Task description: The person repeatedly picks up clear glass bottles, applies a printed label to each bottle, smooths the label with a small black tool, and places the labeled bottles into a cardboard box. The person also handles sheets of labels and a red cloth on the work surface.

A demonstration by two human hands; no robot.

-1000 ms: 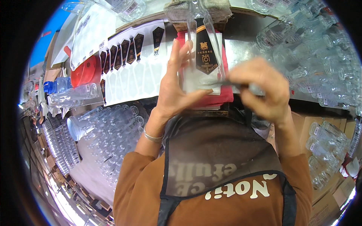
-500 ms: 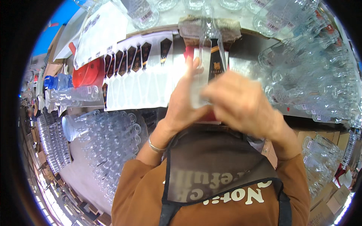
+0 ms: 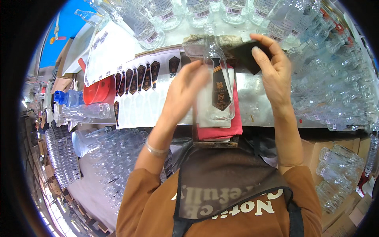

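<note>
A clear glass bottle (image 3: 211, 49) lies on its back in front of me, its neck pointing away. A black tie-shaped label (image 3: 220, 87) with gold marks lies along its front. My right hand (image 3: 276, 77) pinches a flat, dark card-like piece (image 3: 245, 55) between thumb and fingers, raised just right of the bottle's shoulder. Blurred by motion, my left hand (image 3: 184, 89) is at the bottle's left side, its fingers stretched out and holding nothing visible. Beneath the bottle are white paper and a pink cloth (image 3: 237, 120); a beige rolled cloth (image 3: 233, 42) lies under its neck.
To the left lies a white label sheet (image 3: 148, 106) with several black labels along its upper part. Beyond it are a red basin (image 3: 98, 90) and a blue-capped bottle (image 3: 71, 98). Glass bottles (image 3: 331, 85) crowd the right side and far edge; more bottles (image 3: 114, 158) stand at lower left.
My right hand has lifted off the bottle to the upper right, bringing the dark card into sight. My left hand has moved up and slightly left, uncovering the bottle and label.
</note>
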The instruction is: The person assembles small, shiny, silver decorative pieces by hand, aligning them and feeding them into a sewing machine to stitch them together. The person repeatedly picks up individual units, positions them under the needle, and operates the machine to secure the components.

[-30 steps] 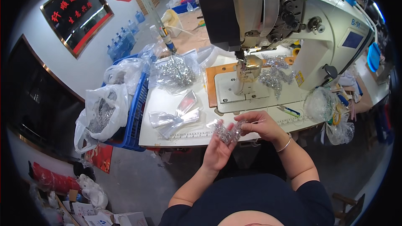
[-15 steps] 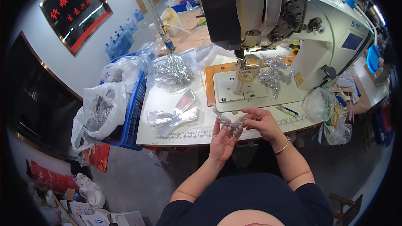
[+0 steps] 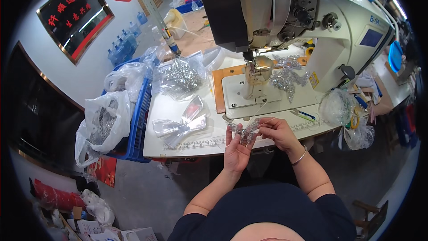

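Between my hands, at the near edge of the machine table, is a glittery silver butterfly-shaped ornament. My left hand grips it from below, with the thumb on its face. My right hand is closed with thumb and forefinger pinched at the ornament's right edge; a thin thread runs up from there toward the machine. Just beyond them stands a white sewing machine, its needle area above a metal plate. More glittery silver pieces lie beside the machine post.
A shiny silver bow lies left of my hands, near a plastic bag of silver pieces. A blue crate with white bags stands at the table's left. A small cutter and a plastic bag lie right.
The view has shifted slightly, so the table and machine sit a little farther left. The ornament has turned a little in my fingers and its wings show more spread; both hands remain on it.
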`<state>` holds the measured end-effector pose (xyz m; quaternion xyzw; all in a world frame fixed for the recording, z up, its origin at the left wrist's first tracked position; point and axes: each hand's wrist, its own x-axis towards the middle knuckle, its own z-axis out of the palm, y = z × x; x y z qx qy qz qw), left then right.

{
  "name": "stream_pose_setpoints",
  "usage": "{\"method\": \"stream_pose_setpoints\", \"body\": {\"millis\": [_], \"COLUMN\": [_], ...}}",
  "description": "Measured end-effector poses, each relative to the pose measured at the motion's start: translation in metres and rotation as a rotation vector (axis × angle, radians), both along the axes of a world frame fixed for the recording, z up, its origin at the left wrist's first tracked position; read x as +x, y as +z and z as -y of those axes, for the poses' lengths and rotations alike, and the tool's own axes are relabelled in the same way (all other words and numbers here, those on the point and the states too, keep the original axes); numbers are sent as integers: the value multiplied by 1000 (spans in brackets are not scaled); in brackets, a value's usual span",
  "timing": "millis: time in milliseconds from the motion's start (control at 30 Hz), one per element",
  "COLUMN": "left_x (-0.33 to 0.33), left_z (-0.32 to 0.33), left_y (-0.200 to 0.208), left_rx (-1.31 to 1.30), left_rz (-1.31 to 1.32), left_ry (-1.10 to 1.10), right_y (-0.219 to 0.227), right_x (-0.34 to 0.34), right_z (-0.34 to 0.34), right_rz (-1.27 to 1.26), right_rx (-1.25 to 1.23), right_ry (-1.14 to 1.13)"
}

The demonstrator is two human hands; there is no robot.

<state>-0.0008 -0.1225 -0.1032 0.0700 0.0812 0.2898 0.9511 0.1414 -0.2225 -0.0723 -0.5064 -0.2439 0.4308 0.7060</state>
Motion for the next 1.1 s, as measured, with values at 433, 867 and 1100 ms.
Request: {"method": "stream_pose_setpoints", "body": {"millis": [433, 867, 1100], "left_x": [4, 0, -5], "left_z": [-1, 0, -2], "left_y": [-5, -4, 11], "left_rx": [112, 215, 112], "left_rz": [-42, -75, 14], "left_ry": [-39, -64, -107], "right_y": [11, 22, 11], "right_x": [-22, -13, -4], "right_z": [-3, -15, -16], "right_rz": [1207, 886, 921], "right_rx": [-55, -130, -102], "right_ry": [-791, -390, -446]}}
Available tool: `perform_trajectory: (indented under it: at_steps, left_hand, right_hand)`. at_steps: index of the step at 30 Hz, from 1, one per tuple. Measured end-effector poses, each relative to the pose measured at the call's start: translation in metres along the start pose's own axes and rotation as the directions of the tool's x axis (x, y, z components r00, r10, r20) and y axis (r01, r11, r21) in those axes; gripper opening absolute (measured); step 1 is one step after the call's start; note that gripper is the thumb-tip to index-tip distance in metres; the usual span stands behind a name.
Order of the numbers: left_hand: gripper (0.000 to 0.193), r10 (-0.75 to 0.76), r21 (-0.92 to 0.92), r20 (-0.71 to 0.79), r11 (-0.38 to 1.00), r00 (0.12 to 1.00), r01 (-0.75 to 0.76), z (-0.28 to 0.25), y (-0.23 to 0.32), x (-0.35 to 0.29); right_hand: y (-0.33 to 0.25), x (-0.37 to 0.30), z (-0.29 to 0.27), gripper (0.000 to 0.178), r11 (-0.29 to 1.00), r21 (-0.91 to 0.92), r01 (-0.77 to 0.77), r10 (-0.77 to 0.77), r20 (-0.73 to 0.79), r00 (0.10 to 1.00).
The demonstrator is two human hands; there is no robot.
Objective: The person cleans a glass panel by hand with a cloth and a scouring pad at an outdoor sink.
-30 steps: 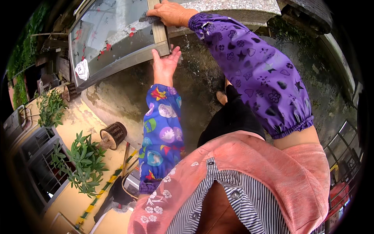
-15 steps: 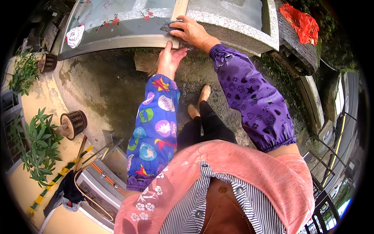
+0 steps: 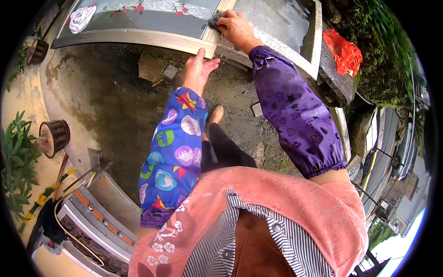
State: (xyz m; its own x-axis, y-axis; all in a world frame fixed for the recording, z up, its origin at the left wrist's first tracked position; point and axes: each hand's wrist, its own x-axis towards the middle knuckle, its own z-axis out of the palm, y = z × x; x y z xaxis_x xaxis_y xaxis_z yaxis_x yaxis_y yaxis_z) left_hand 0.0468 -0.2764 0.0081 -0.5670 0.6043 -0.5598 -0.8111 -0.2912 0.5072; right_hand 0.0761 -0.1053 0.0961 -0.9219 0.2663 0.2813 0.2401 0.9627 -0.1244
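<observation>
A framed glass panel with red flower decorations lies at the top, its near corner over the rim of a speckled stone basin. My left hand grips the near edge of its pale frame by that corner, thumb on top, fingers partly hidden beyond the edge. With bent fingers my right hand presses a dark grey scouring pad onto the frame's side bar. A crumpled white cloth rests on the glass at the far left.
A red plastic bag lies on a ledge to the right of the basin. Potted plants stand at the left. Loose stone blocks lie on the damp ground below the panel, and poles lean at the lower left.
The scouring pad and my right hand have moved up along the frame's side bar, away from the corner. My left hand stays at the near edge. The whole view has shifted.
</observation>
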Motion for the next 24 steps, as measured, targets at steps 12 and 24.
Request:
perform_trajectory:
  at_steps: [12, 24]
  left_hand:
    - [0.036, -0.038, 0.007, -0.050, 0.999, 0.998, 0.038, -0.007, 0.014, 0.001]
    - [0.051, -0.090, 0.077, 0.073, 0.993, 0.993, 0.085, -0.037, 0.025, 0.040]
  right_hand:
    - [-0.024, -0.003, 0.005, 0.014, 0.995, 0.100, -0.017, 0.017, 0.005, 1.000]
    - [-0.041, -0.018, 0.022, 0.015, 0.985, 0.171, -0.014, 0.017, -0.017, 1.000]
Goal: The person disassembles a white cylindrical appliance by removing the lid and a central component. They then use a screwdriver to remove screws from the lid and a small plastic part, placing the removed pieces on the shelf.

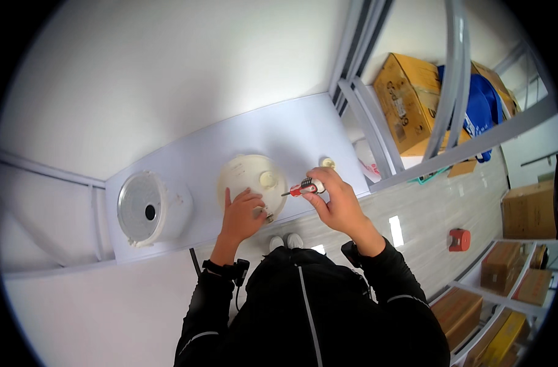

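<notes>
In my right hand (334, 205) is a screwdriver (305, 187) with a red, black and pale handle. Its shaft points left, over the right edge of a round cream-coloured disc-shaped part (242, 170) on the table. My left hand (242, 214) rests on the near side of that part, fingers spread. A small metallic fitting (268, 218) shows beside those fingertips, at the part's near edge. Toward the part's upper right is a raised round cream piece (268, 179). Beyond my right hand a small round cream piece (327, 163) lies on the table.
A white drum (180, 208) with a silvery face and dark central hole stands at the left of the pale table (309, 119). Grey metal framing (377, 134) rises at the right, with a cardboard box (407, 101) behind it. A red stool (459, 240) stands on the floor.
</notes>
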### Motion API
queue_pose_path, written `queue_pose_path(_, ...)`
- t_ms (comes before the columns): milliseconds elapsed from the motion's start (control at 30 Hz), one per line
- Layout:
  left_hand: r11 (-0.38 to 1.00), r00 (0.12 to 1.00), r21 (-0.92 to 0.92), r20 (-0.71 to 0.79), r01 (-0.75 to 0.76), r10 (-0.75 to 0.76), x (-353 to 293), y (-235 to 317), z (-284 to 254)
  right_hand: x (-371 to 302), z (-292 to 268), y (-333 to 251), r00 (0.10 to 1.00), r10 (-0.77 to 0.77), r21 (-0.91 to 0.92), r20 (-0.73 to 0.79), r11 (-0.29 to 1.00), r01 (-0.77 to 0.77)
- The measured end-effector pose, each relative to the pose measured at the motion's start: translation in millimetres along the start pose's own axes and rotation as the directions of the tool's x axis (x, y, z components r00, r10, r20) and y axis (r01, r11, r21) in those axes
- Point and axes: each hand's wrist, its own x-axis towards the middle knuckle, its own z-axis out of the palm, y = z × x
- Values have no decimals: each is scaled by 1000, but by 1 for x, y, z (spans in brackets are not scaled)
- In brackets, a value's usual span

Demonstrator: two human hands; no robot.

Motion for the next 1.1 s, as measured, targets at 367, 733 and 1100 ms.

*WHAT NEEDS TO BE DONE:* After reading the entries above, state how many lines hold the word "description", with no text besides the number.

*SOLVED EXERCISE:* 2